Ah non. C'était une volonté de court-circuiter le disque, proposer vraiment autre chose, un peu comme une espèce de collage. Après il y a des gens qui détestent. Mais c'était un besoin pour moi. Un peu comme un gros sparadrap sur un genou. C'est compliqué à gérer … mais je ne me sens jamais seul.
Katerine live, c'est comment ?
On prend des libertés par rapport au disque. Je commence à y prendre vraiment du plaisir.
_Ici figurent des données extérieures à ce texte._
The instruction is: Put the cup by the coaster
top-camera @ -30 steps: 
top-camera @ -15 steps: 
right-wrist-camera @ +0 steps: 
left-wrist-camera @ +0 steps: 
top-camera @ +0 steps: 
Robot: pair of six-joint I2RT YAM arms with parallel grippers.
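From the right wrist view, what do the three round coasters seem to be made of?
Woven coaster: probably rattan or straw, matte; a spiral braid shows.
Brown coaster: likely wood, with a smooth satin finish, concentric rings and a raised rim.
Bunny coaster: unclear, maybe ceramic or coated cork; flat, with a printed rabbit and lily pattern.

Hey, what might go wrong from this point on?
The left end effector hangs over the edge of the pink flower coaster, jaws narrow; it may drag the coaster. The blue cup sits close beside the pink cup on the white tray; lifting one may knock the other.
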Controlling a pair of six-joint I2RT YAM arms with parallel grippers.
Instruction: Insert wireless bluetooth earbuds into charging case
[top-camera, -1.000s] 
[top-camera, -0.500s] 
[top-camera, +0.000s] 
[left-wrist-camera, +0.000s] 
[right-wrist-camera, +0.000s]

J'ai l'impression de sortir les chansons de l'appartement, comme une promenade dans le jardin public. Ni mise en scène, ni artifice. Quelques lumières, quand même, Philippe Eveno à la guitare, les 3 Recyclers et moi-même.
3 bonnes raisons de venir te voir sur scène ?
Il y a un groupe qu'il faut voir, des gens très bien habillés, fagotés même; plus un défilé de mode qu'autre chose. J'imagine qu'on peut rire et pleurer (surtout si on est un peu crevé, après une journée de boulot). Puis, bien sûr, les reprises de Boulette et Fifrelin, mes idoles.